EXERCISE BRIEF: Your answer must be the exact lines below, starting with the line with "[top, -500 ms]" and going on through the line with "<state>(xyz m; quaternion", both included, with no pictures.

DATASET RECORDS:
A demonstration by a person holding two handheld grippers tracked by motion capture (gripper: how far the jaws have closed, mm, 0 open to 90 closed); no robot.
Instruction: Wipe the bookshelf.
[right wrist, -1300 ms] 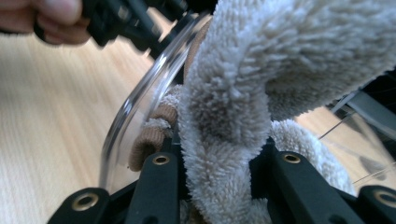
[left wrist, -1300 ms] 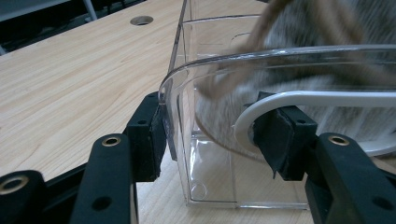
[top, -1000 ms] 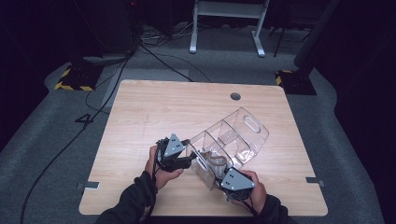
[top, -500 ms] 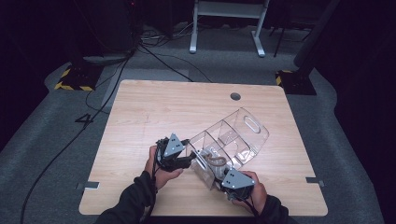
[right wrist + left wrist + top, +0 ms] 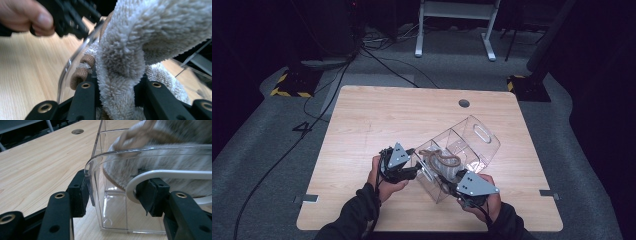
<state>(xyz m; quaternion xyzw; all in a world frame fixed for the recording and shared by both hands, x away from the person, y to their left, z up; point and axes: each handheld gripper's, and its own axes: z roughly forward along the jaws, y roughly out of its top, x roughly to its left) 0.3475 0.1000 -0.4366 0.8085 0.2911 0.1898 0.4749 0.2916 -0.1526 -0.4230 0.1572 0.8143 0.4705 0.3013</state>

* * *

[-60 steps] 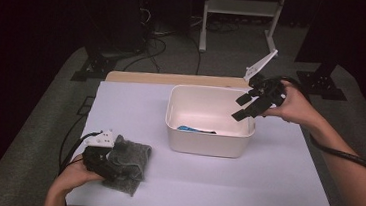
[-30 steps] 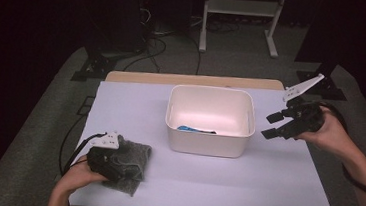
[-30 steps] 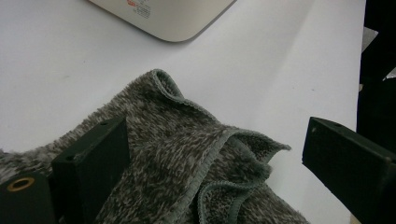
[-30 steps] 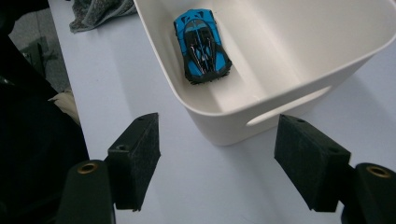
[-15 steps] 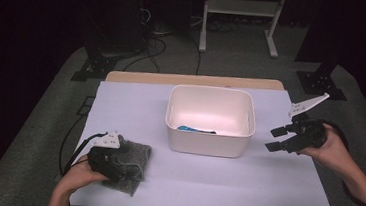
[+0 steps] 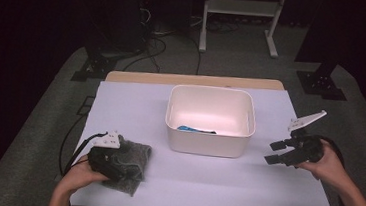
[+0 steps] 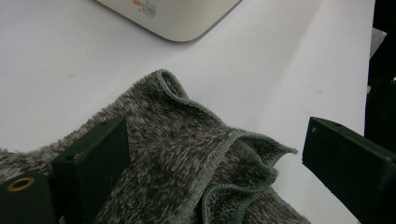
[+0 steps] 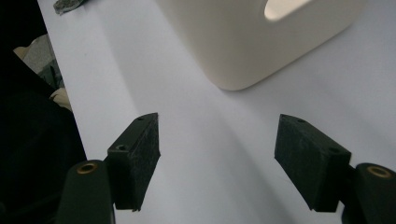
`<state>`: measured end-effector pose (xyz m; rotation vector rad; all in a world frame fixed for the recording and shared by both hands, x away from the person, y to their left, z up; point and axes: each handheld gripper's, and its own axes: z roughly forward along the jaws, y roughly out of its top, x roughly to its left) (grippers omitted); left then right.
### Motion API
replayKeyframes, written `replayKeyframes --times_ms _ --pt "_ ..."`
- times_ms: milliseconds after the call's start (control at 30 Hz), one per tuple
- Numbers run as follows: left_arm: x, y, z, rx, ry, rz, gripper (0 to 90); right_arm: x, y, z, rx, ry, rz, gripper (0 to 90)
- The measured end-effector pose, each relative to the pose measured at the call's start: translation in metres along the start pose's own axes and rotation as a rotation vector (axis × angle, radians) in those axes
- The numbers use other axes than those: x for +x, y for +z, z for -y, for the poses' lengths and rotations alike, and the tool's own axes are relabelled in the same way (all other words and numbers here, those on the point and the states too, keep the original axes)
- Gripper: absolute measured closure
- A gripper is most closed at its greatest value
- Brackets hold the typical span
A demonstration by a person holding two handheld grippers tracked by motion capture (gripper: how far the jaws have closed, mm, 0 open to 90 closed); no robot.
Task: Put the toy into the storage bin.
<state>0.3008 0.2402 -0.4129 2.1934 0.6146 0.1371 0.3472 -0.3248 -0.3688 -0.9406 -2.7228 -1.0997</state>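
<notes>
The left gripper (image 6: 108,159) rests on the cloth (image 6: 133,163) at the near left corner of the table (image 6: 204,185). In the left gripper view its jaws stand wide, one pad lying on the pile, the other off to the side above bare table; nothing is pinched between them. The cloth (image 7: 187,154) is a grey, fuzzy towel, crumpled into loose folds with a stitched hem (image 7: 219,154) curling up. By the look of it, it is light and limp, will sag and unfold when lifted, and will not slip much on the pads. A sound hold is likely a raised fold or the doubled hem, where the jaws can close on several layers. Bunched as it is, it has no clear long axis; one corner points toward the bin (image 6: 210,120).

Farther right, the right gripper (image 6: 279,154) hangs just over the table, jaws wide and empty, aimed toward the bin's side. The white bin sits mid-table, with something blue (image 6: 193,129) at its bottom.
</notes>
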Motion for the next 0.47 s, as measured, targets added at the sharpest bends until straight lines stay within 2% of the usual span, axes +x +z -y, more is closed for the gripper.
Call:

SOLUTION:
[top, -500 ms] 
[right wrist + left wrist + top, +0 ms] 
<state>(xyz m; quaternion xyzw; all in a world frame fixed for the recording and shared by both hands, x away from the person, y to their left, z up; point and axes: each handheld gripper's, and its own axes: z roughly forward along the jaws, y roughly out of its top, x roughly to its left) 0.3475 0.1000 -0.4366 0.8085 0.2911 0.1898 0.4749 0.2916 -0.1526 -0.4230 0.1572 0.8143 0.4705 0.3013</state>

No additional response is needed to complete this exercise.